Durante a COP30, vice-presidente e ministro do MDIC, afirmou que a medida dos EUA reduziu de 45% para 28% o volume de exportações do Norte sujeito a tarifa
Sabrina Nascimento | São Paulo | sabrina.nascimento@estadao.com
17/11/2025 - 15:44

O vice-presidente da República e ministro do Desenvolvimento, Indústria e Comércio Exterior, Geraldo Alckmin, disse estar confiante de que o Brasil irá avançar nas negociações com os Estados Unidos (EUA) para corrigir a tarifa de 40% que ainda está vigente para as exportações de alguns produtos. Na última sexta-feira, o governo Trump anunciou a retirada da tarifa retaliatória de 10% para produtos agrícolas de diversos países.

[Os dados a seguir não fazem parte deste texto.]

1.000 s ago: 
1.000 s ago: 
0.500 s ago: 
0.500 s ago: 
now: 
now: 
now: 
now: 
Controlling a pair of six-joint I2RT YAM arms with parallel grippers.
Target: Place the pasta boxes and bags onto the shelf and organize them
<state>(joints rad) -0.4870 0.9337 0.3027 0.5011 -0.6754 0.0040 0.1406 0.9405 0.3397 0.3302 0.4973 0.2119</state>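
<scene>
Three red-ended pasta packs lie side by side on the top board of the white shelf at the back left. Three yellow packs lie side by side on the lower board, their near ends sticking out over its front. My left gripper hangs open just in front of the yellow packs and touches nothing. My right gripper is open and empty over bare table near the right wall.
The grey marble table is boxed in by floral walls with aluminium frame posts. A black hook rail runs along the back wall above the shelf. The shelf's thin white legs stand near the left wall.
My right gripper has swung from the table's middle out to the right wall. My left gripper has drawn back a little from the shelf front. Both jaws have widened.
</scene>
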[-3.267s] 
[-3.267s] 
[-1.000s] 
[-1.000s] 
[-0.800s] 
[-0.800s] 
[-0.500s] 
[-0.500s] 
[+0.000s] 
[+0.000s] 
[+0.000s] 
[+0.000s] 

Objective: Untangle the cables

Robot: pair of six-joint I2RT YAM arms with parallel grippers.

“Estamos confiantes de que vamos avançar mais para corrigir essas distorções e podermos ter um comércio exterior respeitando o multilateralismo e livre comércio”, afirmou Alckmin durante coletiva de imprensa na 30ª Conferência Conferência das Nações Unidas sobre as Mudanças Climáticas (COP30), nesta segunda-feira, 17, em Belém (PA).
De acordo com o ministro, antes da ordem executiva norte-americana que reduziu as tarifas, 45% das exportações da região Norte do País — onde está sendo realizada a COP 30 — estavam sendo tarifadas. Agora, esse montante caiu para 28%. “Então reduziu 10%: carne, suco de fruta, pimenta seca, castanha do Pará, palmito, geleias de frutas, doces, cacau… Em dois casos, a castanha do Pará com casca e suco de laranja, zerou. E é claro que nós queremos avançar mais”, disse.
Alckmin lembrou ainda que dos 10 produtos que os EUA exportam para o Brasil, oito têm a tarifa zerada. “Então não tem sentido você ter uma tarifa, em muitos casos, de 40%”, salientou, ressaltando que os norte-americanos têm superávit na balança comercial com o Brasil.